Боже мой! Это была дверь второго человека в городе.

И тут я Тате сказал: «Стой! Выкинь это свое расследование в корзину. Его же не напечатают всё равно. Пригласи лучше меня в гости»...

Но у неё журналистский азарт разыгрался уже до крайней точки кипения.

- Приглашу, - сказала она спокойным молочным голосом. – Но сначала напишу. И напечатаю!
 
Тест напечатан не был. А Тату я больше не видел. Так что второго обещания перед ней я не выполнил.

В тот вечер, когда она сдала своё расследование в редакцию, в нашу общагу приехала полиция и выловила нелегалов, включая моих соседей и меня. Я предъявил милиционерам документы: студенческий билет и паспорт, но никакой питерской регистрации у меня не было, как и права на проживания в общежитии. Я поспал в камере, а утром мне сказали, что у меня вообще нет никаких документов. Я назвал свой московский адрес и еще поспал в камере.

Разбудил меня очень вежливый капитан и сообщил: московские коллеги подтвердили моё постоянное место жительства в Москве, в Строгино. И рекомендуют немедленно прекратить бродяжничество, а вернуться домой и написать там заявление об утрате паспорта. Пока ещё не поздно, пока я не скатился вниз по наклонной.

Я оценил гуманизм органов, которые меня в машине довезли до вокзала и даже дали билет. Сами купили и проводили до вагона.

В Москве я получил справку об утере паспорта, попил с друзьями. И рванул обратно в Питер. В кафе «Час пика» Таты не было ни в первый день, ни во второй. Вечерами я караулил её около дома с мансардой, заходил к Батюшке в часовню Ксении Блаженной. Никто её не видел. Ночевал я в аудитории здания журфака на 18-й лини Васильевского острова. Там не было охраны, а я добыл ключ.

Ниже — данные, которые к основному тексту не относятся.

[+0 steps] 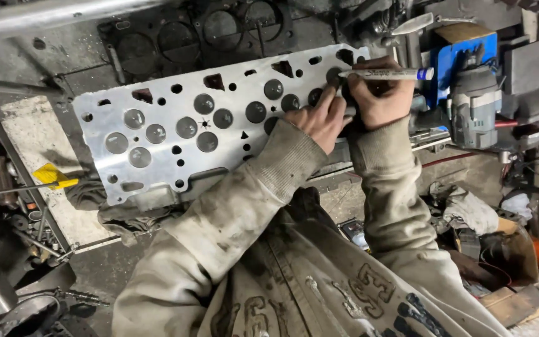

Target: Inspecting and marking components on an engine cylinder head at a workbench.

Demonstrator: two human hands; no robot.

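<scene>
Setting: cluttered, grimy workshop bench [45, 134], seen from above, with dark engine parts at 12 o'clock.
Right fingers: curled shut around a silver marker pen [387, 73], which is held level, its blue end pointing to 3 o'clock.
Right hand [378, 93]: placed at the plate's right end, at about 1 o'clock in the view.
Left fingers: spread loosely and pressed flat on the plate; nothing is gripped.
Left hand [320, 118]: set just beside the right hand, at its 8 o'clock.
Plate: a long metal plate [157, 106] with many round and odd-shaped holes is laid across the bench, tilted from 8 o'clock up to 2 o'clock.
Sleeves: both arms are covered by soiled tan sleeves [251, 193].
Surroundings: a grey power tool [474, 106] is seen at 3 o'clock of the hands, and a yellow tag [54, 176] at 9 o'clock.
</scene>
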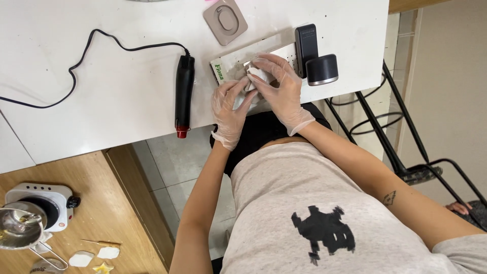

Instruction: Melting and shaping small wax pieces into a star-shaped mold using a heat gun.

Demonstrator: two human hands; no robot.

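While both gloved hands pinched a small white piece | left hand, right hand clamped on it | above white table | shaping unfinished.

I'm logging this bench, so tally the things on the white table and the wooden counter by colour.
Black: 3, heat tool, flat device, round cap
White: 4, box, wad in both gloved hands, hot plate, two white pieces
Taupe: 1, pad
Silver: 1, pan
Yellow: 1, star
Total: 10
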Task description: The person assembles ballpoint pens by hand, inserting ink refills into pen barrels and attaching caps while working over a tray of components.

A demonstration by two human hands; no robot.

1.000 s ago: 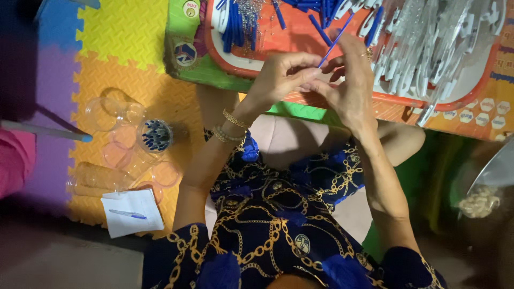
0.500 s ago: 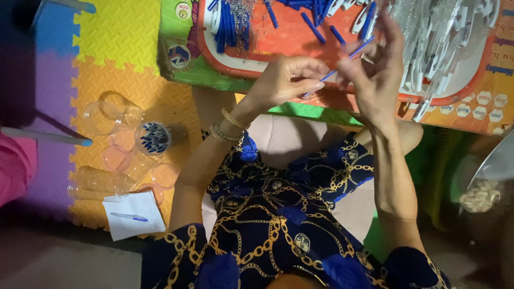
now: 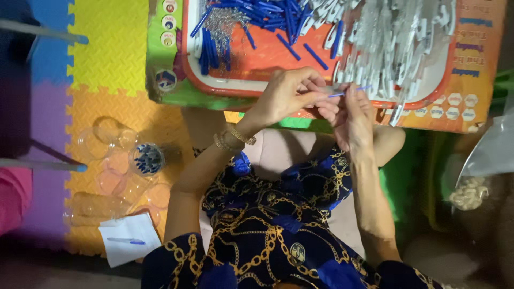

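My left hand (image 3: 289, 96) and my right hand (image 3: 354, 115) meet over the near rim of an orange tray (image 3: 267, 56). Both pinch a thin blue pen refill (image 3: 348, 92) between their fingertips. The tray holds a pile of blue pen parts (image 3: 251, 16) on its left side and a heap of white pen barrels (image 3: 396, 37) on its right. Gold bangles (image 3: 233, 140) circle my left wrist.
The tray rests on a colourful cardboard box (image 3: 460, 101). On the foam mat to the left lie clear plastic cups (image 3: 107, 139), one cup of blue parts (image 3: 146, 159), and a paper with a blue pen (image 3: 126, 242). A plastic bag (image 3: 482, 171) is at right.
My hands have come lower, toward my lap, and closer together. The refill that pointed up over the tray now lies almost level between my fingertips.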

На третий день я начал активно опрашивать её коллег по работе, но они отвечали одно и то же: Тата исчезла. Если не объявится – её уволят за прогул. А на четвёртый день ко мне подошел немолодой и немного обшарпанный человек. Присел без спросу, как Тата тогда. И спросил:

- Вы Тату разыскиваете? Она просила передать вам письмо.

Я открыл конверт.

Письма там не было. Там был ключ и бумажка, на которой написан код подъезда и номер её квартиры. Я прожил в этой мансарде полгода и ждал Тату каждый вечер, и каждое утро. В газете «Час Пик» мне предложили работу в отделе культуры по направлению джаз, где я описывал насыщенную жизнь дзаз-клуба в Таврическом саду. Когда закончился последний семестр в Университете, и стало ясно, что Татата не вернётся, то я ушел из «Час Пика». Уехал на преддипломную практику в Москву, и с тех пор в Питере появлялся только наездами на один день: защитить диплом, например, или еще раз поспрашивать про Тату, но никто ничего не знал.